People seated using brushes at a site with fossilized footsteps

Final excavation of the trackay and prints

Formal Assessment

In 1993 the Conservation Institute entered into a formal agreement with the Tanzanian government to jointly take on conservation of the trackway. By July a full condition assessment and field testing were underway in order to plan a conservation program for the site. A site was established to test herbicides for killing acacia trees and for evaluating geotextiles as a root deterrent under reburial conditions. Off-site tests were also carried out on exposed tuff surfaces to determine the most appropriate materials for consolidating fragile tuff and to assess the feasibility of creating a new mold of the trackway.

The condition assessment confirmed the fragile nature of the tuff and led to the unanimous decision, endorsed by the consultative committee, that reburial was the most appropriate long-term conservation strategy for preserving the trackway. The testing also indicated that making a new mold of the trackway surface might endanger the footprints.

Conservation

The 1994 season at Laetoli focused on mapping and stabilizing the site, constructing gullies and berms to reduce erosion from rain water, and killing the trees growing on and adjacent to the trackway in preparation for re-excavation and conservation in the upcoming year.

The first major conservation campaign in 1995 involved re-excavation, conservation, documentation, scientific study, and reburial of the southern 10 meters of the trackway, where the best-preserved footprints were found in 1979. Excavation revealed 29 hominid footprints and numerous hipparion, lagomorph, and carnivore prints. Thirty-eight acacia trees were found growing within the 10-by-4.5-meter trench. Four of the hominid prints were damaged by root growth.
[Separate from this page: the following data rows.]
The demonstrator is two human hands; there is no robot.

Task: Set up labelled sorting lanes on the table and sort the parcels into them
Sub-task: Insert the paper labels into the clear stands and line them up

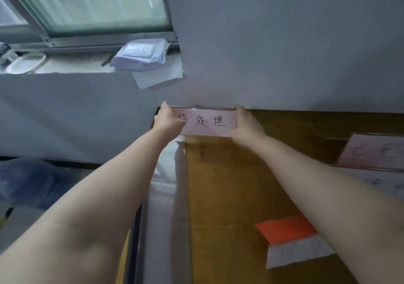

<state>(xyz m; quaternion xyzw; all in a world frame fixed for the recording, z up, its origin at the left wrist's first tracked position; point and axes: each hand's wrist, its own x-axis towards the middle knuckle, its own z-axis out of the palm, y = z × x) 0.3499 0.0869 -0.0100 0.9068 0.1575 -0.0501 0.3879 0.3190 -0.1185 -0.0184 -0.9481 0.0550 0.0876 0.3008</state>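
Both hands grip one pink label card (207,122) by its ends. The left hand (167,119) curls round the left end and the right hand (246,123) round the right, so the card spans the gap between them. Nearer than the grip and to its right, an orange card (286,229) lies on the wooden table (218,196). A second pink label (376,152) sits to the right. Beyond, up-left, a white parcel (140,54) rests on the sill.

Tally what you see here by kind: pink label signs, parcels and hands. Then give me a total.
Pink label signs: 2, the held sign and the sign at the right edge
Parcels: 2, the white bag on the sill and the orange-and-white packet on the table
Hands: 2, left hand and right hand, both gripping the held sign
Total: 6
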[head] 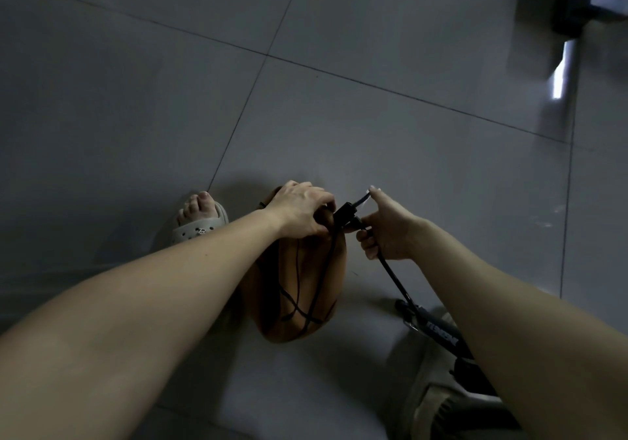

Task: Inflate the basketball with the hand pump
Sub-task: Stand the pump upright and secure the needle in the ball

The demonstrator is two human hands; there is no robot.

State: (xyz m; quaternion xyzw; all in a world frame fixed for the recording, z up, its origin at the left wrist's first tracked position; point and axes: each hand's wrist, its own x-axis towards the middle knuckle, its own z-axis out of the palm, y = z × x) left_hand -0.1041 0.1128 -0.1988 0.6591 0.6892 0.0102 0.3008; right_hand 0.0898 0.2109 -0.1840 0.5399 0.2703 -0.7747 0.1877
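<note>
- Two hands are meeting at the top of the basketball, which is sitting on the tiled floor just beside a sandal.
- Left hand is curling its fingers over the crown of the ball and bracing it; right hand is clenching the black hose just behind the nozzle, with the forefinger sticking up free.
- Nozzle is hovering right at the left fingertips, but those fingers are hiding the valve, so I cannot tell whether the tip is in yet.
- First danger: the ball is looking soft and saggy, so the skin may be giving way under the push, and the tip could be going in at a slant, bending or scuffing the valve.
- Second danger: the hose is running back fairly straight to the pump, which is lying loose on the floor under the right forearm; any tug could be dragging the pump along or pulling the nozzle away.
- Third danger: the light is dim, so lining up by eye is looking tricky, and a missed stab could be landing on a finger.
- Last one: if the left hand is lifting off too soon, the ball could be rolling towards the sandal and twisting the hose.
</note>
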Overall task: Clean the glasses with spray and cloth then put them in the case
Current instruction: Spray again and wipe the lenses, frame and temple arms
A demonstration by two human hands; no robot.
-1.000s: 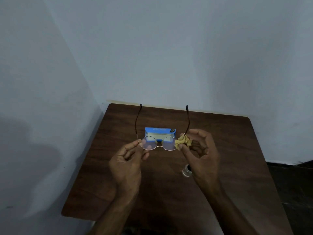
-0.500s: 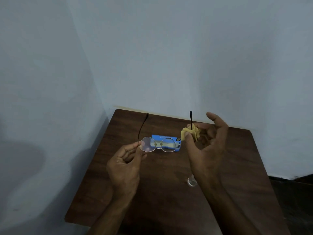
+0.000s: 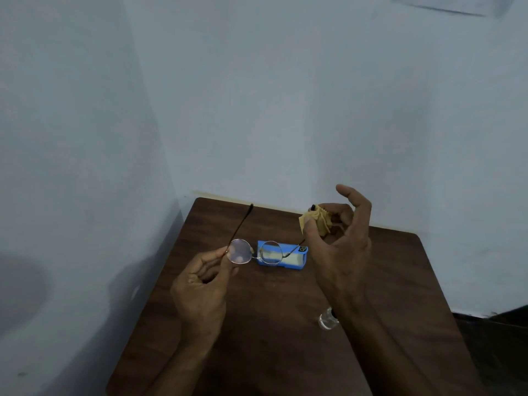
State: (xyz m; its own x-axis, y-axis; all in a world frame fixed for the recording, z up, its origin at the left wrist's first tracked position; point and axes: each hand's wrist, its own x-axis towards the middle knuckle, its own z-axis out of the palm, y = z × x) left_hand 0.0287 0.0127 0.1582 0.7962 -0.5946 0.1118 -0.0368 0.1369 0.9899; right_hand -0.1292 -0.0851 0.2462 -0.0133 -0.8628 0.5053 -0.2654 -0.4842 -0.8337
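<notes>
Round wire-rimmed glasses (image 3: 257, 252) hang in the air above the table with both temples unfolded and pointing away from me. My left hand (image 3: 201, 284) pinches the frame at the left lens hinge. My right hand (image 3: 340, 247) pinches a crumpled yellow cloth (image 3: 318, 221) around the tip end of the right temple, with the index finger raised. An open blue case (image 3: 297, 260) with a pale lining lies on the table behind the lenses. A small clear spray bottle (image 3: 327, 320) stands on the table, partly hidden by my right wrist.
The dark brown wooden table (image 3: 257, 338) sits in a corner between two pale blue walls. Its left edge and rounded far right corner are in view. A dark floor (image 3: 503, 338) lies to the right.
My right hand has slid the cloth from the right lens hinge up along the temple to its tip. My view has shifted, so hands and glasses sit lower and further left.
</notes>
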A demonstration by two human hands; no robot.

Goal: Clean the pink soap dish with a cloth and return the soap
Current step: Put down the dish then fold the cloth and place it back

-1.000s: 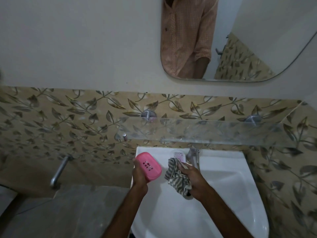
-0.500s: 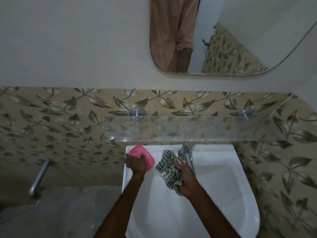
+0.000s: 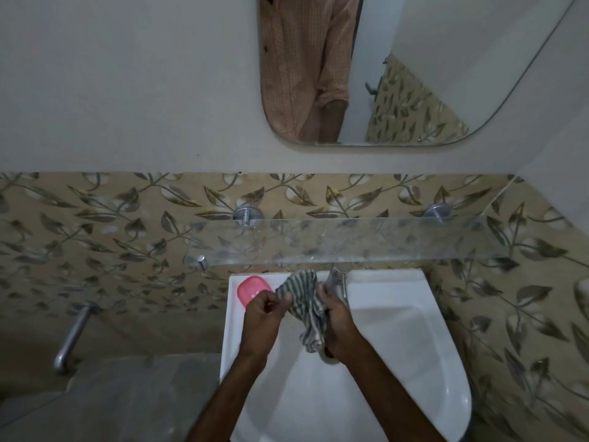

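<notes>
Dim bathroom: plain wall above, leaf-patterned tiles [image 3: 127, 224] below. One white sink [image 3: 398, 330] against the tiles, with one chrome tap [image 3: 338, 282] at its back edge. One clear glass shelf [image 3: 350, 240] just above the sink, carried on two round metal mounts. One mirror [image 3: 414, 74] higher up, reflecting an orange checked shirt and a forearm. One more metal spout [image 3: 75, 336] on the tiled wall to the left, well apart from the sink.

One pink soap dish [image 3: 251, 290], lying on the sink's back left corner, partly hidden behind the left hand. Soap not visible anywhere.

One striped grey-and-white cloth [image 3: 307, 309], stretched between both hands over the basin. Left hand [image 3: 263, 317] pinching one corner of the cloth with its fingertips; right hand [image 3: 339, 323] clenched around the bunched rest of it, beside the tap.

No brand, label or writing legible on anything.
</notes>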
The second conservation campaign took place in 1996, when the remaining 20 meters of the middle and northern trackway were excavated, conserved, documented, and reburied according to the methodology established for the 1995 season. Excavation of this section revealed 23 hominid footprints with discernible morphology, 18 hipparion prints, and over 145 lagomorph prints. Thirty-six acacia trees that had grown since 1978 were inventoried within the excavated trenches. The hominid prints in the northern trackway were not as well preserved as those in the south due to natural weathering and erosion of the volcanic tuff prior to their original excavation in 1978. Two prints at the northern end of the trackway were lost to erosion of the shallow 1978 reburial mound by surface runoff.

Conservation of the excavated trackway began with detailed condition recording of footprints and included treatment or removal of all roots and tree stumps. When conservation and documentation were complete, the trackway was reburied under multiple layers of sand and soil from the surrounding area, separated by geotextiles. The fill was sieved to remove coarse material and acacia seeds. The mound was topped with a layer of local soil and a bed of lava boulders to provide a physical armor for the reburial fill. Additional berms and stabilization measures were undertaken in 1996 to 1997 to divert runoff away from the trackway and protect the reburial mound from erosion.

Beginning in 1994, silicone rubber molds and polyester casts were made of existing 1978–79 casts, continuing in 1996 with patination of a cast of the southern part of the trackway for use in the Dar es Salaam National Museum and the making of an archival epoxy cast. The hominid prints were documented through photography and photogrammetry. Under separate permit from the Department of Antiquities, a three-member team consisting of one geologist and two anatomists conducted a restudy of the taphonomy, morphology, and gait of the prints in 1995 and 1996.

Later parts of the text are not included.